Common health issues
- Panosteitis is inflammation of the long bones that causes pain and lameness in young large breed dogs. The pain occurs in both the front and hind limbs and can seem to shift between different limbs. Eventually, dogs will outgrow the condition, but may need medication to alleviate discomfort for severe symptoms.
- Megaesophagus is a dilation of the esophagus due to the loss of normal muscular contraction. The condition is often see shortly after weaning, when puppies begin to regurgitate food and may fail to thrive. Regurgitation may lead to pneumonia if stomach contents are regurgitated and inhaled. This condition cannot be cured, but may be managed with controlled feedings.

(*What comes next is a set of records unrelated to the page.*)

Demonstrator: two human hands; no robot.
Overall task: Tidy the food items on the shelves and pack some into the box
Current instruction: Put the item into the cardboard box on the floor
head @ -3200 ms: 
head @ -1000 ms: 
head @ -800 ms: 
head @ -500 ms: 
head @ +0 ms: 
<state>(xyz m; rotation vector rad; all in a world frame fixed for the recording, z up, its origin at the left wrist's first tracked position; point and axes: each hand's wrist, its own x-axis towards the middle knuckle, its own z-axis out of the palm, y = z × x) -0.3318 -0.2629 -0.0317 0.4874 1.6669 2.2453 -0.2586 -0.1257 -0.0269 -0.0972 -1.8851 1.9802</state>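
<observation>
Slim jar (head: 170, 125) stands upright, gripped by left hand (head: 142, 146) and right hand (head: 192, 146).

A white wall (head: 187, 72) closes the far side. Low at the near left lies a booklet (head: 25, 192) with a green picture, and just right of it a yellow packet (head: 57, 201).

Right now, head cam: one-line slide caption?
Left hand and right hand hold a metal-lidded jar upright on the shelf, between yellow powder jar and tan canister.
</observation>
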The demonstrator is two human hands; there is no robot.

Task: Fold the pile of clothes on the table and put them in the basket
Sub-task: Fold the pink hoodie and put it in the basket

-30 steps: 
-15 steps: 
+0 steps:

- Hip dysplasia is an inherited condition in which the ball and socket of the hip joint do not fit well together, resulting in a hip with increased laxity. This laxity can lead to degenerative changes and depending on the severity, may require surgical correction.
- GDV (or bloat) describes a condition whereby a dog's stomach becomes dilated with air and then, while dilated, twists over on itself, effectively sealing the stomach. The most common sign of bloat is a firm, distended stomach, especially if it seems to occur rapidly. GDV is one of the true life-threatening emergencies in dogs and many cases require emergency surgery.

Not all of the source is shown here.